Two things that we're doing in my project that help are: automatic test coverage, and plugging in a bug reporting tool.

For the front-end e2e tests (end to end), we're using cypress.io. Cypress has a lot to love about it form a developer's perspective... using it seems to actually make recruiting easier. Capybara is another good test automation option, like @csalvato mentioned. Lots of stuff exists out there that is already written... you just need to add your tests, and any time you push new code you have confidence that the things you're testing for aren't going to go wrong again.

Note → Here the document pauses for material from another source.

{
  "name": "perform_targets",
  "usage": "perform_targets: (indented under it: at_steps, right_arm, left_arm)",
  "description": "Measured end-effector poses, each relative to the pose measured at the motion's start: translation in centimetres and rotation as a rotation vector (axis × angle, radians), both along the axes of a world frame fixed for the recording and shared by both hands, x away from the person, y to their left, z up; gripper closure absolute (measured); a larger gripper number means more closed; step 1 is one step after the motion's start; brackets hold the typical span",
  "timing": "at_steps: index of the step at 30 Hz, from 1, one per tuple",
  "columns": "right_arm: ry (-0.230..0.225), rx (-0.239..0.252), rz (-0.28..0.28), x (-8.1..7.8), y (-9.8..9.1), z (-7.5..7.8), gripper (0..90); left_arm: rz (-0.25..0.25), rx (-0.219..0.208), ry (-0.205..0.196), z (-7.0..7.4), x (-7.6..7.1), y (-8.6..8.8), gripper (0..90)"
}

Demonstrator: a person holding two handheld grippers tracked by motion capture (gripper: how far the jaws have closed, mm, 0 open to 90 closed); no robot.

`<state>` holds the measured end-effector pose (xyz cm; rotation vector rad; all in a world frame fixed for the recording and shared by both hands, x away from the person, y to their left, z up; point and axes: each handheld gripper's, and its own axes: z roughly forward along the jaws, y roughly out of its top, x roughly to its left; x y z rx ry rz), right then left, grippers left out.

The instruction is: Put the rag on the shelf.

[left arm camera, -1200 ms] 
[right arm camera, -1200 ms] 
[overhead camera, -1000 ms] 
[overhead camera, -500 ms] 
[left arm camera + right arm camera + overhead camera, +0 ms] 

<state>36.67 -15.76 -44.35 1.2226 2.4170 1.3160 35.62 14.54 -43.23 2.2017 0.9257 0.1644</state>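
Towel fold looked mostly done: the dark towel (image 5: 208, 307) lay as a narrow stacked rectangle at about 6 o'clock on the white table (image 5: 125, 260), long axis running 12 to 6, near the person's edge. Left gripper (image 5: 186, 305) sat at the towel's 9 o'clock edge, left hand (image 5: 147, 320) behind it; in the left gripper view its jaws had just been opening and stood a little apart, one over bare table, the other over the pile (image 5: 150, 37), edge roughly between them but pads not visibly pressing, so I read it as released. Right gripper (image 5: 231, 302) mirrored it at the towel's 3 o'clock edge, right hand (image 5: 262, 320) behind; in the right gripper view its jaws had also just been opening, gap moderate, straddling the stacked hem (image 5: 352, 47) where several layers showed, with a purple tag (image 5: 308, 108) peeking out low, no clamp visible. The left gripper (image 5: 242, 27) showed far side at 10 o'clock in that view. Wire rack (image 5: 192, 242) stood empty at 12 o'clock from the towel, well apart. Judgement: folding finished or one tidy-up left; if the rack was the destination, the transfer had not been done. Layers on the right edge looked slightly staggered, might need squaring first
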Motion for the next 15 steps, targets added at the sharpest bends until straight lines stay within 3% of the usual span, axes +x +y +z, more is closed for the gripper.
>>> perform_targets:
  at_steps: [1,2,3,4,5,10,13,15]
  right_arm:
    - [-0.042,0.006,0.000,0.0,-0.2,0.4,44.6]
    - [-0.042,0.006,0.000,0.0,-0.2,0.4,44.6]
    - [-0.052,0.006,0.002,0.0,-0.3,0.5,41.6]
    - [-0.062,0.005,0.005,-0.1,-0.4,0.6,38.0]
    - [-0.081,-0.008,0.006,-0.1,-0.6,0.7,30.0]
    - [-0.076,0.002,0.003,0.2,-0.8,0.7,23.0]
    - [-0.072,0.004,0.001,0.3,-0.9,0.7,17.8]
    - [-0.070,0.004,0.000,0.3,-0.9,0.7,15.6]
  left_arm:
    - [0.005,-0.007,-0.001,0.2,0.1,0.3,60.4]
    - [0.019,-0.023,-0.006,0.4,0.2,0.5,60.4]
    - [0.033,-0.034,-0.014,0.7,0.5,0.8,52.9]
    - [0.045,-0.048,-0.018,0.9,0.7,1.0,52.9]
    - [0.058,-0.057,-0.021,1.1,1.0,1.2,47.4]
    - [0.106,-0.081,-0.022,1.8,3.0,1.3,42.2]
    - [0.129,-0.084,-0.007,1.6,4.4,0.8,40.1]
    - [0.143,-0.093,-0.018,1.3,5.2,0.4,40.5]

For bug reporting and info collection, one thing we're using is sentry.io. Basically if something goes wrong, usually an unexpected situation in the app (we tested assuming you have customers, but you deleted all customers and went to page x), instead of just failing silently in weird ways you get a nice pop-up that says "whoah, sorry we messed up. Can you tell us what you were doing here?" As soon as we put this in a beta user sent us a report... we would not have even known there was a bug without it because the situation escaped our automated and manual testing. Got a bug report, developer was able to respond by email within an hour letting them know we're on it and pushing a hot fix. Ta da.

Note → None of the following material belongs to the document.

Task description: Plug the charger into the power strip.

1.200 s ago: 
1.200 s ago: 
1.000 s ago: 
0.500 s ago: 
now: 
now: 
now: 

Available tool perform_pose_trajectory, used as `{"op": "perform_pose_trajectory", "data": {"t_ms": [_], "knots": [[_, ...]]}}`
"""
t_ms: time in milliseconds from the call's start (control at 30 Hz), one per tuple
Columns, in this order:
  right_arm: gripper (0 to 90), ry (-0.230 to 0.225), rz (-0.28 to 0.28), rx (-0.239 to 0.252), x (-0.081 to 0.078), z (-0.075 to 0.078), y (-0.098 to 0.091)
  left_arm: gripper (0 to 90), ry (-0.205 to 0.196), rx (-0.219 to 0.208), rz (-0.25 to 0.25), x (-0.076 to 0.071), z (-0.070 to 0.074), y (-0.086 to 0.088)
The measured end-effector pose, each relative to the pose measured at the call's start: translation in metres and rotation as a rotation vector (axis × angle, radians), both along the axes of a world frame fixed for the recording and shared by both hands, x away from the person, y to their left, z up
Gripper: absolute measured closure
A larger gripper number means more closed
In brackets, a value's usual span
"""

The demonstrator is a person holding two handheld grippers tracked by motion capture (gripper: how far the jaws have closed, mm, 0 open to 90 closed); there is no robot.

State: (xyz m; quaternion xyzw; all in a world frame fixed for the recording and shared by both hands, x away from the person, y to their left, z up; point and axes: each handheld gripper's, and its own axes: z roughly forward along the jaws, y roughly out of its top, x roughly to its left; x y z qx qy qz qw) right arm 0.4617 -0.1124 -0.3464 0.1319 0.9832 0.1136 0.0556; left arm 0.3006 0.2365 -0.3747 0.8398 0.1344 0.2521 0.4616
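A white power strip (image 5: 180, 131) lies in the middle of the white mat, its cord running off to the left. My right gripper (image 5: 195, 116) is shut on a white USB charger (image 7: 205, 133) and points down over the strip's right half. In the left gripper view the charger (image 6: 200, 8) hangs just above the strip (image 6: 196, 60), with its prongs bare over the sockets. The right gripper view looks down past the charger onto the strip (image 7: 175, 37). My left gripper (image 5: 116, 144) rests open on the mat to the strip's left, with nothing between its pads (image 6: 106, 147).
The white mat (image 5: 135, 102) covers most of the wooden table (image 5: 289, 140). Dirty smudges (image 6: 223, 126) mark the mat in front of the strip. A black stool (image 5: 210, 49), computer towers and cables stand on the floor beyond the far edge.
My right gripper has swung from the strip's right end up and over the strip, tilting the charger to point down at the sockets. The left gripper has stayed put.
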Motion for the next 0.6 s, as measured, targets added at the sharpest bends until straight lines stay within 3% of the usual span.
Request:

If you don’t have any automated QA testing, that’s a glaring hole in your dev process imo. If your devs haven’t brought this up, i would think they are rank amateurs.

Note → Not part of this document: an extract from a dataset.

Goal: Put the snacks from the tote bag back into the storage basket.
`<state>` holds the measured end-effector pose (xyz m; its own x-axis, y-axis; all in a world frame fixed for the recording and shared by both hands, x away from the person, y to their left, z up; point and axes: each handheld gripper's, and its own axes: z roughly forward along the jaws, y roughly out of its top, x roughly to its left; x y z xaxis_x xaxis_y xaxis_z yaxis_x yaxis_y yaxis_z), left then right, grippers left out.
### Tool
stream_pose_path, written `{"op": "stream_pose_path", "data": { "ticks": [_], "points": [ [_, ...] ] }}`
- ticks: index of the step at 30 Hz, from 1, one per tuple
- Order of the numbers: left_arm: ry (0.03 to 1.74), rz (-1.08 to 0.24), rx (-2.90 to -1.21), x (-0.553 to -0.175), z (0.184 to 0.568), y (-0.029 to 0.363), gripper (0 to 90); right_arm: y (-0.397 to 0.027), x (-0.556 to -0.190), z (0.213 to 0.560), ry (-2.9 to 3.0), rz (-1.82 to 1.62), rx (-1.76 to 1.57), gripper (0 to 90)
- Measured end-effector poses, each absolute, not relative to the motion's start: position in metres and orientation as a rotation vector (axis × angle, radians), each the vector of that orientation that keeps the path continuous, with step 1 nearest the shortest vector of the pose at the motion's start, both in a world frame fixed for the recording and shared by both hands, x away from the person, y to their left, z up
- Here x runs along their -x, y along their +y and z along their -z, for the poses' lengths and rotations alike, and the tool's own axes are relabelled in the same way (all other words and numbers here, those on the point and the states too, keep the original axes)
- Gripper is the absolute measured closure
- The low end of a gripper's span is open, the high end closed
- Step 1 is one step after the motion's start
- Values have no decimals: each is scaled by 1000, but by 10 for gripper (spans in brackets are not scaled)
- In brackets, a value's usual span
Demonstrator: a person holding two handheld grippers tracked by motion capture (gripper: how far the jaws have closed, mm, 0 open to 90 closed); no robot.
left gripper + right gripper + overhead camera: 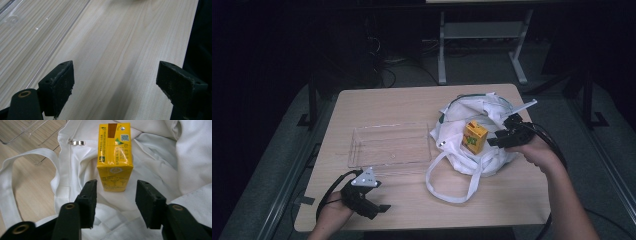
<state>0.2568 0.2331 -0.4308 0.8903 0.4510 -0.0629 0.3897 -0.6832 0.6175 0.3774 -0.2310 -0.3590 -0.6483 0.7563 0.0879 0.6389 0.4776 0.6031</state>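
A yellow drink carton [474, 136] lies on a crumpled white cloth bag [454, 147] at the table's right. My right gripper [495, 141] reaches in from the right, just beside the carton. In the right gripper view the carton [115, 152] lies on the bag [160, 157], and its near end sits between the tips of my right gripper [116, 185]; the jaws stand apart and the pads do not press on it. My left gripper [379, 209] rests near the table's front left edge. In its own view the left gripper [115, 82] is wide open over bare wood.
A clear plastic tray [357, 150] lies mid-table, left of the bag, and its edge [15, 20] shows in the left gripper view. The bag's white handles [447, 192] loop towards the front edge. The wooden table [377, 105] has dark floor and a metal stand behind it.
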Motion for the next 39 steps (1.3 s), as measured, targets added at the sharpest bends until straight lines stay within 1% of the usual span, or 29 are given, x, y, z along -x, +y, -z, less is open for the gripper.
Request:
{"op": "stream_pose_path", "data": {
  "ticks": [8, 21, 27, 39],
  "points": [
    [599, -117, -2398, -256, 431, 233, 145, -215, -396, 349, 2589, -828, -1199, 413],
    [593, -113, -2400, -256, 430, 234, 145, -188, -424, 336, 2680, -714, -1143, 343],
    [597, -107, -2397, -256, 431, 234, 146, -177, -434, 340, 2710, -673, -1124, 336],
    [584, -105, -2406, -255, 430, 234, 146, -164, -449, 359, 2743, -593, -1130, 333]
  ]
}}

Get automatic QA set up. Capybara using ruby or puppeteer in javascript and i’m sure there’s a python option or 3. This must happen

I agree with this, although I see people get by with redneck engineering bootstrap coding for their MVP and I don't see any problem with that. I've totally done it. But as your project matures and money comes in, it's definitely worth allocating some of that toward automating the tests, improving the code base, putting in bug reporting and other tools to help with users, etc. At least, that's my opinion, but I think it helps scale the business and keep the owner and other team members from getting stuck as career bug-squashers. Currently I'm working on a project where we start with a more mature "done rite" code base, but that's possible because we took the time to do the previous project right (after doing it "good enough" and then reinvesting).